En effet, 69 millions de jeunes s’arrêtent à l’issue du primaire. Pour éviter ces décrochages, il faut améliorer la qualité des apprentissages et mieux évaluer et accompagner par des approches innovantes. Est-ce que l’intelligence artificielle pourrait soutenir ces efforts ? Oui ! Car elle permet la modélisation, l’analyse et la compréhension des processus cognitifs humains.  Mais la Commission Européenne a recommandé de faire attention aux biais : les technologies de l’intelligence artificielle doivent protéger les données culturelles et linguistiques.
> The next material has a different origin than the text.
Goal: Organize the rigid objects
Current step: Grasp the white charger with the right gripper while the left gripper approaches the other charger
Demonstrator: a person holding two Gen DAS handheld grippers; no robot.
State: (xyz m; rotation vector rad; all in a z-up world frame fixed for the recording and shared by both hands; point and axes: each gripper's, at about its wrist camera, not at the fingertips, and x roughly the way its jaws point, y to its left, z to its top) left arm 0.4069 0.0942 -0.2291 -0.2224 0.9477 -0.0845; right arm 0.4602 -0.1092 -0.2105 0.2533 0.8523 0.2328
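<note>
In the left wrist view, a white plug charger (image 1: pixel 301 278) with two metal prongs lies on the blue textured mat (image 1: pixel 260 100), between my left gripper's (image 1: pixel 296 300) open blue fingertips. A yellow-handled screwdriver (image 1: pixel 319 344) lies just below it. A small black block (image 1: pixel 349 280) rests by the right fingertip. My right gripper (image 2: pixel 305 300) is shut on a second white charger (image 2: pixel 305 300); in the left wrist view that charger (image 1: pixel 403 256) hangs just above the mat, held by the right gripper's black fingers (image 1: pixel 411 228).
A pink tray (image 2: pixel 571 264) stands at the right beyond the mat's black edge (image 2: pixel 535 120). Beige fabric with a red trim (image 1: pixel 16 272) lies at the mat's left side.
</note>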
Il est essentiel de garder le contrôle des données par les enseignants.

François Bouchet : Que peut apporter l’intelligence artificielle ? Il convient de distinguer deux types d’intelligence artificielle : une numérique et une symbolique.

Systèmes experts qui reproduisent un processus. L’approche des données est trop pauvre en éducation : complémentarité des deux approches. Introduire de l’humain sur l’analyse des données. Spécificités de l’intelligence artificielle pour l’éducation. S’intéresser aux biais qu’il peut y avoir. Vouloir garder le contrôle sur les décisions de l’intelligence artificielle. Dans un contexte éducatif, il faut envoyer l’élève vers des choses pertinentes pour lui, sans forcément lui proposer ce qu’il aime.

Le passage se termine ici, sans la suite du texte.